ACCA Strategic Business Reporting (SBR) Syllabus
For ACCA Strategic Business Reporting (SBR), you are required to understand the correct application of IAS 21 in relation to foreign currency translation. This includes both conceptual and practical aspects. Focus your revision on:
- The definitions and differences between functional and presentation currency
- The criteria and process for determining an entity’s functional currency
- How to translate financial information when the presentation currency differs from the functional currency
- Disclosure requirements under IAS 21 relating to both currencies
Test Your Knowledge
Attempt these questions before reading this article. If you find some difficult or cannot remember the answers, remember to look more closely at that area during your revision.
-
Which of the following most accurately describes functional currency according to IAS 21?
- The currency of the country where the parent entity is incorporated
- The currency in which the financial statements are presented
- The currency of the primary economic environment in which the entity operates
- The currency in which most of the group’s borrowings are denominated
-
True or false?

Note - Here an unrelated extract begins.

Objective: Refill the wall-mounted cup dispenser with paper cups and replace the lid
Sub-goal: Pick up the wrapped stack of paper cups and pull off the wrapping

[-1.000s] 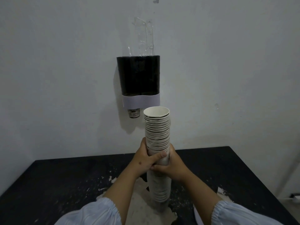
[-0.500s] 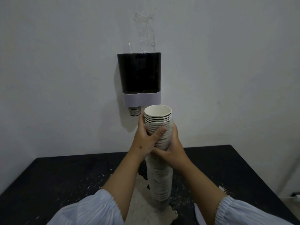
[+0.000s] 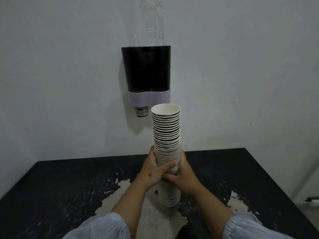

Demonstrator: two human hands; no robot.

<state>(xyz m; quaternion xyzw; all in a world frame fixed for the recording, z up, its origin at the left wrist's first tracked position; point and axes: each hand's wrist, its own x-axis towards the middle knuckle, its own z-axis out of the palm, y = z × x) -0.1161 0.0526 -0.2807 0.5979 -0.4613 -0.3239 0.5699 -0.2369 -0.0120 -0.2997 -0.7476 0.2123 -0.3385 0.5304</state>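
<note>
A black bench (image 3: 69, 183) stands against a plain grey-white wall (image 3: 60, 66). Its dark top is badly worn: the coating has flaked off in pale patches near the front middle and at the right, and small white chips speckle the surface around them. The bench's far edge meets the wall; its right corner shows near a pale strip of floor.

On the wall above hangs the dispenser (image 3: 146, 69), a black body with a light grey band along its bottom. A clear plastic piece (image 3: 151, 23) rises from its open top. One cup (image 3: 141, 112) pokes out beneath the band on the left side.

In front of the dispenser, and lower, a tall stack of cups (image 3: 166, 128) stands upright, mouth up, its bottom end just above the bench. The left hand (image 3: 153, 171) and right hand (image 3: 183, 173) grip it at mid-height, fingers of both curled round the stack, the left thumb (image 3: 166, 165) across its front. Pale blue sleeves (image 3: 96, 228) with gathered cuffs cover both forearms.
</note>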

An entity can freely choose any presentation currency, regardless of its functional currency.
-
Briefly outline the principal factors considered when determining an entity’s functional currency.
-
If an entity’s functional currency is different from its presentation currency, which exchange rate is used to translate:
- Monetary items in the statement of financial position
- Income and expenses in the statement of profit or loss
Introduction
Entities often engage in transactions denominated in foreign currencies or operate in countries with different currencies. IAS 21 The Effects of Changes in Foreign Exchange Rates provides guidance on how to identify the correct currency for measurement (functional currency), how to deal with financial statements prepared in other currencies (presentation currency), and the translation procedures that must be applied. Understanding the difference between functional and presentation currency is essential for accurate reporting and compliance with IFRS.

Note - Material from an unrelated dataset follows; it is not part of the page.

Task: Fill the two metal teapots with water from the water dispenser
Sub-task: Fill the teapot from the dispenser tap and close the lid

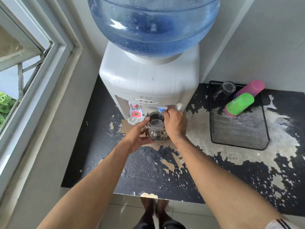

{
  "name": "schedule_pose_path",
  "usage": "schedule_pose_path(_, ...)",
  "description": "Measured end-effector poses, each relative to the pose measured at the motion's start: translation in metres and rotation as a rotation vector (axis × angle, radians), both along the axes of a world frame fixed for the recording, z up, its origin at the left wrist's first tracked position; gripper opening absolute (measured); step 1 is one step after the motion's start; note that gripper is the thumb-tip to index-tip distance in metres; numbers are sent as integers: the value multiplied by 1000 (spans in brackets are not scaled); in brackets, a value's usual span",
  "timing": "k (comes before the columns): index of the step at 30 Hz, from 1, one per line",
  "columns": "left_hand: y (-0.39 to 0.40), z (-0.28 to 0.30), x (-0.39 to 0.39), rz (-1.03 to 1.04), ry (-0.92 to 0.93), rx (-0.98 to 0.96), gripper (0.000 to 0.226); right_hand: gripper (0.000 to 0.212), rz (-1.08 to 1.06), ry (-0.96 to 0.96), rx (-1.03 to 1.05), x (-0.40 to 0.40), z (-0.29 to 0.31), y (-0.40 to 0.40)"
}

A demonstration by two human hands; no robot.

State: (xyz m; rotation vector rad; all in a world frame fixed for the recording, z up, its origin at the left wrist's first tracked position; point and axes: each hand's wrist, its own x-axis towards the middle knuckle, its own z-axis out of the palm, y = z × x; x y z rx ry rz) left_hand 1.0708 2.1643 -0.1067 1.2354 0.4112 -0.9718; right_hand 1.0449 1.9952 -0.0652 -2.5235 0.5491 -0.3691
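Observation:
A shiny metal teapot with its lid off and a perforated strainer showing inside sits under the blue tap of the white water dispenser. My left hand grips the teapot's left side and base, thumb up by its rim. My right hand has its fingers curled on the blue tap's lever, just right of the teapot. A thin stream of water runs from the blue tap into the pot. Only one teapot is in view.
The red tap sits left of the blue one. A big blue water bottle tops the dispenser. At right, a black mesh tray holds a glass mug, a pink cup and a green cup. The black table is worn and peeling. A window is on the left.

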Motion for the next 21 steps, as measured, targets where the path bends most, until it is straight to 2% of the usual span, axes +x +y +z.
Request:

Key Term: functional currency
The currency of the primary economic environment in which an entity operates and generates cash flows.Key Term: presentation currency
The currency in which an entity presents its financial statements.
Determining the Functional Currency
IAS 21 requires every entity to identify its functional currency. This is not simply a matter of what currency an entity chooses to use — it must reflect the actual economic environment in which the entity principally generates and expends cash.
Primary Factors
The following indicators are considered primary when assessing functional currency:
- The currency that mainly influences sales prices for goods or services
- The currency of the country whose forces and regulations mainly determine sales prices
- The currency that mainly influences labour, material, and other costs
If these factors do not clearly indicate the functional currency, secondary factors provide further guidance.
Secondary Factors
Secondary considerations include:
- The currency in which financing activities are raised (e.g., borrowings, equity)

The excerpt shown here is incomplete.